- _ACTIVITY_:
Your answer must be the full listing, repeated word for word.

Start of Block

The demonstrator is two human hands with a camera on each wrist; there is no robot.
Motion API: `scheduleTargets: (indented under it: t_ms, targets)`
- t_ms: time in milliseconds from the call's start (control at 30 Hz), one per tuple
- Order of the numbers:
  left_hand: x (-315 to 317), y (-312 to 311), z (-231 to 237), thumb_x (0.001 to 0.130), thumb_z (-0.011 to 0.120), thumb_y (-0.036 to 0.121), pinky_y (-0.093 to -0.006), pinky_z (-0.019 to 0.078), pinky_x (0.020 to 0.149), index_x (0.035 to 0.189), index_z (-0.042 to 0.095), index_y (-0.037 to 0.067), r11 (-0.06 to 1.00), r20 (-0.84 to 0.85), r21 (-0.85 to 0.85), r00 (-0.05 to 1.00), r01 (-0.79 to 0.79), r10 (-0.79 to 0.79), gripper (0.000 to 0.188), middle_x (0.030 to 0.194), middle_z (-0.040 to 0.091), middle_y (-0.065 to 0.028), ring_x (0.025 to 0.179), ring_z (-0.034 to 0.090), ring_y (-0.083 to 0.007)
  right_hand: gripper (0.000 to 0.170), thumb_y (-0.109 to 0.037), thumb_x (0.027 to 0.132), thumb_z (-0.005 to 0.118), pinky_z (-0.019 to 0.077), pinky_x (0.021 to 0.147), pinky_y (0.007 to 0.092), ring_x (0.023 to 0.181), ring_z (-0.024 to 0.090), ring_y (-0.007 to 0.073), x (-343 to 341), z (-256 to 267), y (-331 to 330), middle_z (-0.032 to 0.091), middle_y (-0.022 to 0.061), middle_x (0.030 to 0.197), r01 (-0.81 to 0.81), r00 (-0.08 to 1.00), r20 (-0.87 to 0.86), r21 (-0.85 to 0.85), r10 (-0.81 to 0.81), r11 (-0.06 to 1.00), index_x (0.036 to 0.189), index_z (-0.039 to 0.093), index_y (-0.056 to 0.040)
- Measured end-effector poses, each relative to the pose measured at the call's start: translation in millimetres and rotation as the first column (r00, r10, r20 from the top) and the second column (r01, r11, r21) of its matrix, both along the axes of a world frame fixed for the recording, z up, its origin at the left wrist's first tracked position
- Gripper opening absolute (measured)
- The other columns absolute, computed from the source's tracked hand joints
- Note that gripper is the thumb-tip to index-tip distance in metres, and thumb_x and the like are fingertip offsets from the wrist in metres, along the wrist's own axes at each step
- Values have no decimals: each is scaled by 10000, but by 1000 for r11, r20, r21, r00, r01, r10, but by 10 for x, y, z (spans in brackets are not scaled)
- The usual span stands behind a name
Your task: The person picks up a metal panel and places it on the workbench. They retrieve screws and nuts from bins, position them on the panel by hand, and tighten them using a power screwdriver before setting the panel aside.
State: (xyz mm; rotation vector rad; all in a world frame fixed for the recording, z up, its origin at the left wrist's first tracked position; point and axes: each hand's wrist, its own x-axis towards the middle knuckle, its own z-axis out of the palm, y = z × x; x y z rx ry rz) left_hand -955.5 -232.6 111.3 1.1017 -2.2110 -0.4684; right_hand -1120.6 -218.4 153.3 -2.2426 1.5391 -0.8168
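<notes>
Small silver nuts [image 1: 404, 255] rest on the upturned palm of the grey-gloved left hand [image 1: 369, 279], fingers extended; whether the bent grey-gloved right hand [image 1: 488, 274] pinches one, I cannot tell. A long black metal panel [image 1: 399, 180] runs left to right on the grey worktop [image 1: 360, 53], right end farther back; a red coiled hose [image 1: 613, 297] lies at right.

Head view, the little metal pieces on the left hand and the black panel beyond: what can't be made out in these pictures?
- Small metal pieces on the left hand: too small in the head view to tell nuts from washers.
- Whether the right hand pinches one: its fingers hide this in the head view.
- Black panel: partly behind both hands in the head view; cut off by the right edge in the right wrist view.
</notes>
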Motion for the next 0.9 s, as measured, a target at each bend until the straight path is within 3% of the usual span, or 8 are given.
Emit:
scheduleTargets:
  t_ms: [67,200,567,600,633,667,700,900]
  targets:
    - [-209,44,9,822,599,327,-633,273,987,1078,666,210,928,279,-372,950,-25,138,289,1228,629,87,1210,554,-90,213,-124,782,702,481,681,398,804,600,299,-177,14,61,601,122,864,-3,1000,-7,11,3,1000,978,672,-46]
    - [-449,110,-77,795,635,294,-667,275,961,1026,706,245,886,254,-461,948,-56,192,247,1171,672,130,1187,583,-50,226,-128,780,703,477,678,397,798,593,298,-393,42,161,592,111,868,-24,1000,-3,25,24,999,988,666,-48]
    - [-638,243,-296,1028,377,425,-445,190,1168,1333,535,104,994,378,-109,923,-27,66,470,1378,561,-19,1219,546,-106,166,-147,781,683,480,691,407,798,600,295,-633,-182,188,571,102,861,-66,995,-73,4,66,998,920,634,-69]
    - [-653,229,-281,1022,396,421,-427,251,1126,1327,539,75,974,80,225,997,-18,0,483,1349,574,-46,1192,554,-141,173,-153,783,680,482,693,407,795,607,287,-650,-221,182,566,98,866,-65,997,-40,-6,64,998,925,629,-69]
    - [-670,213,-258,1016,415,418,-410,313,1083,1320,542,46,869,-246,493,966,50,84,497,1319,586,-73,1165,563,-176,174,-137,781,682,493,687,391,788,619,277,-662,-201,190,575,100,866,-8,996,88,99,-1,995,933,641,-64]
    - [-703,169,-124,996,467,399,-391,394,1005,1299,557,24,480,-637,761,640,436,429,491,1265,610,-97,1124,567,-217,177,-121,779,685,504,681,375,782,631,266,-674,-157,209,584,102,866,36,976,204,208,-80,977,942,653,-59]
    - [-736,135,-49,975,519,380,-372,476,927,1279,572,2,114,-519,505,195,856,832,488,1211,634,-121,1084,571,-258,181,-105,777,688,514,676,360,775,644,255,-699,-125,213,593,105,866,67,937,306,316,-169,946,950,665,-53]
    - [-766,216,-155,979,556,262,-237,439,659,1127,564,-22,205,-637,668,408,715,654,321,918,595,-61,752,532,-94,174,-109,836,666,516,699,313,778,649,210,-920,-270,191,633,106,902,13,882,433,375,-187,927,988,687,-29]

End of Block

- _ANSWER TO THIS EXERCISE_:
The demonstrator is two human hands with a camera on each wrist; there is no robot.
Motion API: `scheduleTargets: (indented under it: t_ms, targets)`
- t_ms: time in milliseconds from the call's start (control at 30 Hz), one per tuple
- Order of the numbers:
  left_hand: x (-315 to 317), y (-312 to 311), z (-231 to 237), thumb_x (0.001 to 0.130), thumb_z (-0.011 to 0.120), thumb_y (-0.036 to 0.121), pinky_y (-0.093 to -0.006), pinky_z (-0.019 to 0.078), pinky_x (0.020 to 0.149), index_x (0.035 to 0.189), index_z (-0.042 to 0.095), index_y (-0.037 to 0.067), r11 (-0.06 to 1.00), r20 (-0.84 to 0.85), r21 (-0.85 to 0.85), r00 (-0.05 to 1.00), r01 (-0.79 to 0.79), r10 (-0.79 to 0.79), gripper (0.000 to 0.188), middle_x (0.030 to 0.194), middle_z (-0.040 to 0.091), middle_y (-0.065 to 0.028), ring_x (0.025 to 0.179), ring_z (-0.034 to 0.090), ring_y (-0.083 to 0.007)
  right_hand: gripper (0.000 to 0.170), thumb_y (-0.109 to 0.037), thumb_x (0.027 to 0.132), thumb_z (-0.005 to 0.118), pinky_z (-0.019 to 0.077), pinky_x (0.021 to 0.147), pinky_y (0.007 to 0.092), ring_x (0.023 to 0.181), ring_z (-0.024 to 0.090), ring_y (-0.007 to 0.073), x (-343 to 341), z (-256 to 267), y (-331 to 330), middle_z (-0.032 to 0.091), middle_y (-0.022 to 0.061), middle_x (0.030 to 0.197), r01 (-0.81 to 0.81), r00 (-0.08 to 1.00), r20 (-0.87 to 0.86), r21 (-0.85 to 0.85), r10 (-0.81 to 0.81), r11 (-0.06 to 1.00), index_x (0.036 to 0.189), index_z (-0.039 to 0.093), index_y (-0.056 to 0.040)
- Measured end-effector poses, each relative to the pose measured at the call's start: translation in millimetres and rotation as the first column (r00, r10, r20 from the top) and the second column (r01, r11, r21) of its matrix, both along the axes of a world frame fixed for the recording, z up, its origin at the left wrist's first tracked position
- Gripper opening absolute (measured)
- The other columns absolute, computed from the source's tracked hand joints
- Note that gripper is the thumb-tip to index-tip distance in metres, and thumb_x and the like are fingertip offsets from the wrist in metres, along the wrist's own axes at each step
- Values have no decimals: each is scaled by 10000, but by 1000 for r11, r20, r21, r00, r01, r10, but by 10 for x, y, z (spans in brackets are not scaled)
- The usual span stands behind a name
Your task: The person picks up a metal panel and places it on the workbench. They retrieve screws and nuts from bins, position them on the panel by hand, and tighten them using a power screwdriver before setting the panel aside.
State: (xyz mm; rotation vector rad; all in a world frame fixed for the recording, z up, its origin at the left wrist's first tracked position; point and axes: each hand's wrist, its own x-axis towards the middle knuckle, its own z-axis out of the palm, y = z × x; x y z rx ry rz) left_hand -955.5 -232.6 111.3 1.1017 -2.2110 -0.4684; right_hand -1120.6 -218.4 153.3 -2.2426 1.5391 -0.8168
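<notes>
Small silver nuts [image 1: 404, 255] rest on the upturned palm of the grey-gloved left hand [image 1: 369, 279], fingers extended; whether the bent grey-gloved right hand [image 1: 488, 274] pinches one, I cannot tell. A long black metal panel [image 1: 399, 180] runs left to right on the grey worktop [image 1: 360, 53], right end farther back; a red coiled hose [image 1: 613, 297] lies at right.

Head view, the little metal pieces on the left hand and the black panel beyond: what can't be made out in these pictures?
- Small metal pieces on the left hand: too small in the head view to tell nuts from washers.
- Whether the right hand pinches one: its fingers hide this in the head view.
- Black panel: partly behind both hands in the head view; cut off by the right edge in the right wrist view.
</notes>
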Motion for the next 0.9 s, as measured, a target at each bend until the straight path is within 3% of the usual span, or 8 are given.
Emit:
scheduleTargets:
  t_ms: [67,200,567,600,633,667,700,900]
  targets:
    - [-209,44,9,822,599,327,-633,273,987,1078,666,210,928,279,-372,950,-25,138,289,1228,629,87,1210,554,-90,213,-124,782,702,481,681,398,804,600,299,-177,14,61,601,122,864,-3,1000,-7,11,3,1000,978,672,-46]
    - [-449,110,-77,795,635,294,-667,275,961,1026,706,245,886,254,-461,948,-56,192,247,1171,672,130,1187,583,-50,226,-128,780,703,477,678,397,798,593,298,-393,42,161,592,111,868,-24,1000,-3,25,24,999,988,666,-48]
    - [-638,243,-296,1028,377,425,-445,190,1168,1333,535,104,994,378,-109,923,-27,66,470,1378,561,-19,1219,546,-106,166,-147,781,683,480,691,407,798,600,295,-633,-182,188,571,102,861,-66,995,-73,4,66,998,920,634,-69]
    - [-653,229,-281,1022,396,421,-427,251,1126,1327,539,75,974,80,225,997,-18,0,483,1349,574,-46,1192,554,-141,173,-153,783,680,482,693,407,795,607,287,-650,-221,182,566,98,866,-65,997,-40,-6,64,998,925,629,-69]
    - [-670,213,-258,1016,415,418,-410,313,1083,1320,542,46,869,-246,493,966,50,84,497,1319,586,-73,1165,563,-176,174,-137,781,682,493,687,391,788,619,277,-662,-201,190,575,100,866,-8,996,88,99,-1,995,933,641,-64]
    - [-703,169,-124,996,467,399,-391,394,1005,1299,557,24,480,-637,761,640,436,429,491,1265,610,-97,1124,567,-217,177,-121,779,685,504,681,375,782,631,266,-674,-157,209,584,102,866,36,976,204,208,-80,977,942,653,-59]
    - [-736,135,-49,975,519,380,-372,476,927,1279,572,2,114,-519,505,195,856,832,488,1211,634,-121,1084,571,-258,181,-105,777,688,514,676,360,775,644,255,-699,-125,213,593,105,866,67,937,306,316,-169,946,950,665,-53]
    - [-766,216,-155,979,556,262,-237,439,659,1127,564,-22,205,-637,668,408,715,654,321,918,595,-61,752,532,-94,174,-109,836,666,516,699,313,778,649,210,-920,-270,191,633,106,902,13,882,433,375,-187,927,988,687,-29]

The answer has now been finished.